▶ [WHAT THE TASK ASKS]: Reproduce the entries shown below only from the line with "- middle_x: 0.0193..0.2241" down to the line with "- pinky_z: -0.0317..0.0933", keeping both end lines and copying each one exactly.

***** MATERIAL FOR THE TASK *****

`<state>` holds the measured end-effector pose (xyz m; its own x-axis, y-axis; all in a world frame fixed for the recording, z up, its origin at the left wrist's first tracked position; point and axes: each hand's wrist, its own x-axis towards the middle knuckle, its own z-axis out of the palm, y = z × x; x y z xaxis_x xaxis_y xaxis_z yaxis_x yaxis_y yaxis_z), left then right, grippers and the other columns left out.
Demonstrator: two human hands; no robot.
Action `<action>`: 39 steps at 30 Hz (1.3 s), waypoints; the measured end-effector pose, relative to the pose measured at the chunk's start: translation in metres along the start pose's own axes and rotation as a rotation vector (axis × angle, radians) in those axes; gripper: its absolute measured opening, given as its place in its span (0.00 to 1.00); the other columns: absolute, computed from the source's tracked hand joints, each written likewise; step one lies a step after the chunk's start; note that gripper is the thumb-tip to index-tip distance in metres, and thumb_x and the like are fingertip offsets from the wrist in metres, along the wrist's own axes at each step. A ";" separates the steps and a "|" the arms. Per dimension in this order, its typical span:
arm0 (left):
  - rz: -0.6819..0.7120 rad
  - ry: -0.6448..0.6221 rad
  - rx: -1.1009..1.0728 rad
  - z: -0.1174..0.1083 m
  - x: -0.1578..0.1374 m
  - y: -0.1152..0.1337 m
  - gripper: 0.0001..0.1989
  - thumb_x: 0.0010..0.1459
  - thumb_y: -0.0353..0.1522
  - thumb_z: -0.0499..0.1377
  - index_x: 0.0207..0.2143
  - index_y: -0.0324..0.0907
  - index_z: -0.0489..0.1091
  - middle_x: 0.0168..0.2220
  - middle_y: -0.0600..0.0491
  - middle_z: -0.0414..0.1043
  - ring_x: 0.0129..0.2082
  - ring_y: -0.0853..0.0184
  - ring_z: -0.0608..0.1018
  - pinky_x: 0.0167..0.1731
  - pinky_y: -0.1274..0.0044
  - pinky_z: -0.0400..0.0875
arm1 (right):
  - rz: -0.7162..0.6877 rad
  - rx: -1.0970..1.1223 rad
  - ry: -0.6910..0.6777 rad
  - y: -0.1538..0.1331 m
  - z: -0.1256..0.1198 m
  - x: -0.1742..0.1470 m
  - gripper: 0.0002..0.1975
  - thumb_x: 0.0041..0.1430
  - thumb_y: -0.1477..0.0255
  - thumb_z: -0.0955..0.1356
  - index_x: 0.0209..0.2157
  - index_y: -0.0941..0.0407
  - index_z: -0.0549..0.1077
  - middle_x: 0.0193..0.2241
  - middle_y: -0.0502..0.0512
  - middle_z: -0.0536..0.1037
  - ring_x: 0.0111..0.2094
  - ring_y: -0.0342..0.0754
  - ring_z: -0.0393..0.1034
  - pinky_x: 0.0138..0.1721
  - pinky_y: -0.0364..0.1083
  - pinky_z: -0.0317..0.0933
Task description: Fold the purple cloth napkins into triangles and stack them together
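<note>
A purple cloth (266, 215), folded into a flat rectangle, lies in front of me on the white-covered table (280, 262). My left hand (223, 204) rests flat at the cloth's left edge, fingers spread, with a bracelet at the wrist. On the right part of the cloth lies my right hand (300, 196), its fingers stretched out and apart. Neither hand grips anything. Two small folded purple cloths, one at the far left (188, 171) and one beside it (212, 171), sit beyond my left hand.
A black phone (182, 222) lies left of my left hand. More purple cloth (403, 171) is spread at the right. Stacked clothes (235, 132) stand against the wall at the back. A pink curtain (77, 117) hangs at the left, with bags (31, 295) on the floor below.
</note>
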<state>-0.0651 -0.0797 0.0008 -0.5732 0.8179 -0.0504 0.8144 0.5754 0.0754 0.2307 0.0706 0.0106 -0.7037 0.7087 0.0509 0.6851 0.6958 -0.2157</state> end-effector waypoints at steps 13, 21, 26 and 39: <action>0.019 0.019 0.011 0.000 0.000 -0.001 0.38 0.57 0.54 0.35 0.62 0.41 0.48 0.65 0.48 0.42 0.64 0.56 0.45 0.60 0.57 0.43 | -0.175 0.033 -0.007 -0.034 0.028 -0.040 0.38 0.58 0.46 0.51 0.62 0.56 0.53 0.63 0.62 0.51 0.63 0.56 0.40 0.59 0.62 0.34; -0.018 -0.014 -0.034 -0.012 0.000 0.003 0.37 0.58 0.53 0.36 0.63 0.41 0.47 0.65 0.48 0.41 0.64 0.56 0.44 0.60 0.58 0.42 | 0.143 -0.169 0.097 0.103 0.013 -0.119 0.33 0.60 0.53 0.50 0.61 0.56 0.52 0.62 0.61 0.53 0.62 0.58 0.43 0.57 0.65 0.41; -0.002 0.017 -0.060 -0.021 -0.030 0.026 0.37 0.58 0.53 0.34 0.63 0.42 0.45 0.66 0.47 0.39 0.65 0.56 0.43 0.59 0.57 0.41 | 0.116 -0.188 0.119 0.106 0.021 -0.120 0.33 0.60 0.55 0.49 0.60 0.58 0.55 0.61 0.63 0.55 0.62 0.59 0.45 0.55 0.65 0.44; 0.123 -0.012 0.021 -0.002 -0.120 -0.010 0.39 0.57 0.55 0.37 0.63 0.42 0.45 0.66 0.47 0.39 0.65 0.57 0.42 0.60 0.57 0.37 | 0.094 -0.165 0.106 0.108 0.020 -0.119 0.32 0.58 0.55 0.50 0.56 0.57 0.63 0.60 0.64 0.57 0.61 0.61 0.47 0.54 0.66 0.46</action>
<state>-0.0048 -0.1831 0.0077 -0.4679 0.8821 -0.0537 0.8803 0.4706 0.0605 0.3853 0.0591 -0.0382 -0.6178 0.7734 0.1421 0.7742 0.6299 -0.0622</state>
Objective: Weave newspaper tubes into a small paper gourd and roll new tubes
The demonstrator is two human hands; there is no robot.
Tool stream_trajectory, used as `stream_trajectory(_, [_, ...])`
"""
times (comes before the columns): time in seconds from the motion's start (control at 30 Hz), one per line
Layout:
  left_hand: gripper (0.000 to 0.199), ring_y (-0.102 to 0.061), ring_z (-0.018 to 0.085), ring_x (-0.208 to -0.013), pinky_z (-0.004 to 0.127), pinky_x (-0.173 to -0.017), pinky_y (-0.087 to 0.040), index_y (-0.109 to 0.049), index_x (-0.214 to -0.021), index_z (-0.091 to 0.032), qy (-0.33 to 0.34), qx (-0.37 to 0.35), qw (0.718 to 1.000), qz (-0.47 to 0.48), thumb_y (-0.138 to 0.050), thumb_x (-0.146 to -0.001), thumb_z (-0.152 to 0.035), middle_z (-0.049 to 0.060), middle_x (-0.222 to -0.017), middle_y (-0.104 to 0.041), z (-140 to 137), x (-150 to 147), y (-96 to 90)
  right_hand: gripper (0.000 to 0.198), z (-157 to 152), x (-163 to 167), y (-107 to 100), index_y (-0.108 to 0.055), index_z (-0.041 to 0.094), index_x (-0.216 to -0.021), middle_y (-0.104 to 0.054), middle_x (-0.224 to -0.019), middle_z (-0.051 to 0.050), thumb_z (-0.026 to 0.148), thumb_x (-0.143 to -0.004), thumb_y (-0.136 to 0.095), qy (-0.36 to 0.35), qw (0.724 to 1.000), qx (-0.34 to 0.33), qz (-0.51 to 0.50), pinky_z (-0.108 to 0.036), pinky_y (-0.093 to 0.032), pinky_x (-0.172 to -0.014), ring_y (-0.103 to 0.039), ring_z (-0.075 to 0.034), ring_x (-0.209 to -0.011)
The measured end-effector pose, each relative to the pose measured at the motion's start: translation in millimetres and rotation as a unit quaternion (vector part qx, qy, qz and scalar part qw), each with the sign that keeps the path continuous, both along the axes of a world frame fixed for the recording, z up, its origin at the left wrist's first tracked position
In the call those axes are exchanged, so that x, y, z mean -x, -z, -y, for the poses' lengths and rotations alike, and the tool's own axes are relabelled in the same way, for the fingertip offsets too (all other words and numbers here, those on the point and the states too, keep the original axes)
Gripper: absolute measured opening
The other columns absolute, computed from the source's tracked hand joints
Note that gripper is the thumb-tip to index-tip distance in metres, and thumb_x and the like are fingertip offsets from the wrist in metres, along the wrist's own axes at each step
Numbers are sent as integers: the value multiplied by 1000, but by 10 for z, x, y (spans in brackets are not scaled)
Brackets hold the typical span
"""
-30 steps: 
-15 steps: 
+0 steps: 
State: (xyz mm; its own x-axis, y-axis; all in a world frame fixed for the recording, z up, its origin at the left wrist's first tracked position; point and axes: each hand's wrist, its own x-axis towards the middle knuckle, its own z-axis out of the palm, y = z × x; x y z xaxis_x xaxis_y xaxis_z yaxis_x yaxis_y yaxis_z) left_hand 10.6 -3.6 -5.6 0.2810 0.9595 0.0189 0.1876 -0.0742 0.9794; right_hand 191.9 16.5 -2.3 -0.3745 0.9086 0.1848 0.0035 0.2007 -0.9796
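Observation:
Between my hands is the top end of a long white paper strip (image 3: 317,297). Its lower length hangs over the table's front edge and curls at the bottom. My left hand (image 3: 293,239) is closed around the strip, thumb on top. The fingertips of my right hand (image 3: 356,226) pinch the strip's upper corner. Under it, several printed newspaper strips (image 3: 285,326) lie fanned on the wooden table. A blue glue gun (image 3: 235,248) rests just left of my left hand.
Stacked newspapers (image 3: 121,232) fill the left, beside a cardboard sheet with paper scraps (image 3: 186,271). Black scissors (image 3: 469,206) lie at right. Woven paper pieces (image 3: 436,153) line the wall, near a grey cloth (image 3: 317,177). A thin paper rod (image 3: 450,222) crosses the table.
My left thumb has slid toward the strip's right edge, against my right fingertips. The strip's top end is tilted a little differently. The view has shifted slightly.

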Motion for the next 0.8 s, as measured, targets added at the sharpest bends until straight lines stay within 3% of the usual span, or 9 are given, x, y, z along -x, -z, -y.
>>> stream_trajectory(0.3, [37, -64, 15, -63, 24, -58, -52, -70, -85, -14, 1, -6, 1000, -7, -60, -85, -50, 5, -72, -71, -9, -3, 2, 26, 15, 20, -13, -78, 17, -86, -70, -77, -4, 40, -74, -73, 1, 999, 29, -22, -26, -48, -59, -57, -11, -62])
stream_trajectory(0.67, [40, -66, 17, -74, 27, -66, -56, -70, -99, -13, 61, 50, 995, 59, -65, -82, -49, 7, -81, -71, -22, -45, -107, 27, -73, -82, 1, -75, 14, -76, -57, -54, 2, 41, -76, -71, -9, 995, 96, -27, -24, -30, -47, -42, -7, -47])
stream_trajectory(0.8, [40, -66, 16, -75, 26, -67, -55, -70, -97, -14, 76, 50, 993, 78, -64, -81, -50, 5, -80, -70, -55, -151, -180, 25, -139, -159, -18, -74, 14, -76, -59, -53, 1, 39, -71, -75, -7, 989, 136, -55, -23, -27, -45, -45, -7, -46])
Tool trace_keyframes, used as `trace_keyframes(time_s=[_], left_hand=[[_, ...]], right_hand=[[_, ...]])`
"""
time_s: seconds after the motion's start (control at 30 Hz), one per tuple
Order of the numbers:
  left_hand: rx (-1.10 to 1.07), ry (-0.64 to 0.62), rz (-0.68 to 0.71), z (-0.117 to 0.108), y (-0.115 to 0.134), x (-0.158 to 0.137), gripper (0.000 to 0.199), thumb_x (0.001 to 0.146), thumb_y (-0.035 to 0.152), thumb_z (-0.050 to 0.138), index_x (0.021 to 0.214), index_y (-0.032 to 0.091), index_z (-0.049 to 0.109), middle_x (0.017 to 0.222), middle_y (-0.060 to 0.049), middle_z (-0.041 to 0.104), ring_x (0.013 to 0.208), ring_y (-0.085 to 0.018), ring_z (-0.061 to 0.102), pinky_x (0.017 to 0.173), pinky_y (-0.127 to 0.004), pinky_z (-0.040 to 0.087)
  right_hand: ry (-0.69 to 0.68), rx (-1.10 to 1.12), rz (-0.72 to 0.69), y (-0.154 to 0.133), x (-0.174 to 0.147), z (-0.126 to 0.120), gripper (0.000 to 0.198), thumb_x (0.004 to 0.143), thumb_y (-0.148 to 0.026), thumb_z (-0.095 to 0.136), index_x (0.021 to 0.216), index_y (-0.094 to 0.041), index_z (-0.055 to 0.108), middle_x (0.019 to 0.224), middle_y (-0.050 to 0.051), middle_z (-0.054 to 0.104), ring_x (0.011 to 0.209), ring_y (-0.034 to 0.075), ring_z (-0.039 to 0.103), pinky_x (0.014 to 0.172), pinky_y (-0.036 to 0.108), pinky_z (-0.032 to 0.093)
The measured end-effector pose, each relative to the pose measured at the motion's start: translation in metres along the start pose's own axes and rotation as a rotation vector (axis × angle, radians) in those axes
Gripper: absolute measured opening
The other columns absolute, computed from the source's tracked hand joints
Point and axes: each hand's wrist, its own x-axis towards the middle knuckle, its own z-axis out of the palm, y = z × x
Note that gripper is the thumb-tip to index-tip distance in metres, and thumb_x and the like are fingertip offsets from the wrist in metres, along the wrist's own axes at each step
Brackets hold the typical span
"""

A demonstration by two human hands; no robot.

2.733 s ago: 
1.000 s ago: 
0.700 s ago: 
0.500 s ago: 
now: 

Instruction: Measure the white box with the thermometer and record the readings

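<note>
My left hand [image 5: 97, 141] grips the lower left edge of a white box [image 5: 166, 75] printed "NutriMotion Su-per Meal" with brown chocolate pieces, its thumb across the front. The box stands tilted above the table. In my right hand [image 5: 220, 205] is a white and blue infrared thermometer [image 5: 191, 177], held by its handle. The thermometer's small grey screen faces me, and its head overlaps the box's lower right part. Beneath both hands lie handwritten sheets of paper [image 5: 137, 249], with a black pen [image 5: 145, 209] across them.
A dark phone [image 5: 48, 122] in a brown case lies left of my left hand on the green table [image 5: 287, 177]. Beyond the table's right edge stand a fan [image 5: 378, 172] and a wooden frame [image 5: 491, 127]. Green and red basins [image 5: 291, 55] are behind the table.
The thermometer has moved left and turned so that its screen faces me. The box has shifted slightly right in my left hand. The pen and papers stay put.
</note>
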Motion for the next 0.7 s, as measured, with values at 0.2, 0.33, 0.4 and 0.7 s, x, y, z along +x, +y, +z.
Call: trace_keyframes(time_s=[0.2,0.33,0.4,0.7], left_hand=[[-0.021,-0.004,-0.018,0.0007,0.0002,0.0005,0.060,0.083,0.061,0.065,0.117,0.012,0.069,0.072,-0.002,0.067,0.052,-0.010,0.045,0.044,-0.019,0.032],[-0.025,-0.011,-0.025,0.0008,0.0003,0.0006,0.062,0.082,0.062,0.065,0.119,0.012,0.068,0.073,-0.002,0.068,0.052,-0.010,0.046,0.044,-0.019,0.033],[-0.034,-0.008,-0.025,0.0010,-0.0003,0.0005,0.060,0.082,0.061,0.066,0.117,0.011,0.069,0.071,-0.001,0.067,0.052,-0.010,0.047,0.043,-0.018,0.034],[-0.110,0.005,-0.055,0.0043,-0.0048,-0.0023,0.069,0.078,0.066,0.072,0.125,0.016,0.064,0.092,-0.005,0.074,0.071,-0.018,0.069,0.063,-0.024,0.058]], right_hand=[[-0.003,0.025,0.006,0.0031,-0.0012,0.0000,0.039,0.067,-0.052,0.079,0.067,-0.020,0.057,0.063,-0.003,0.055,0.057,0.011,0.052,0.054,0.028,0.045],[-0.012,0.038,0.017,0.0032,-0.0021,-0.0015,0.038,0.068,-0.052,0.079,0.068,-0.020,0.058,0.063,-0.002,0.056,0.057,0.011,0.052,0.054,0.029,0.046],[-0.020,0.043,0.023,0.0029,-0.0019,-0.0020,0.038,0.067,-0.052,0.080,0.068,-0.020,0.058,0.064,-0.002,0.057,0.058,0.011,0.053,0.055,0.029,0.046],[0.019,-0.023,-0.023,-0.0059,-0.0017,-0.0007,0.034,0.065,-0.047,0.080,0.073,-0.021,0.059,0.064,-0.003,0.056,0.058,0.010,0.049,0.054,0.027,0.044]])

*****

▶ [FINAL ANSWER]:
  - middle_x: 0.0193..0.2241
  - middle_y: -0.0502..0.0512
  - middle_z: -0.0536..0.1037
  - ring_x: 0.0111..0.2094
  - ring_y: -0.0342..0.0754
  - ring_z: -0.0393..0.1034
  - pinky_x: 0.0138..0.1721
  - pinky_y: -0.0364..0.1083
  - pinky_z: -0.0317..0.0933

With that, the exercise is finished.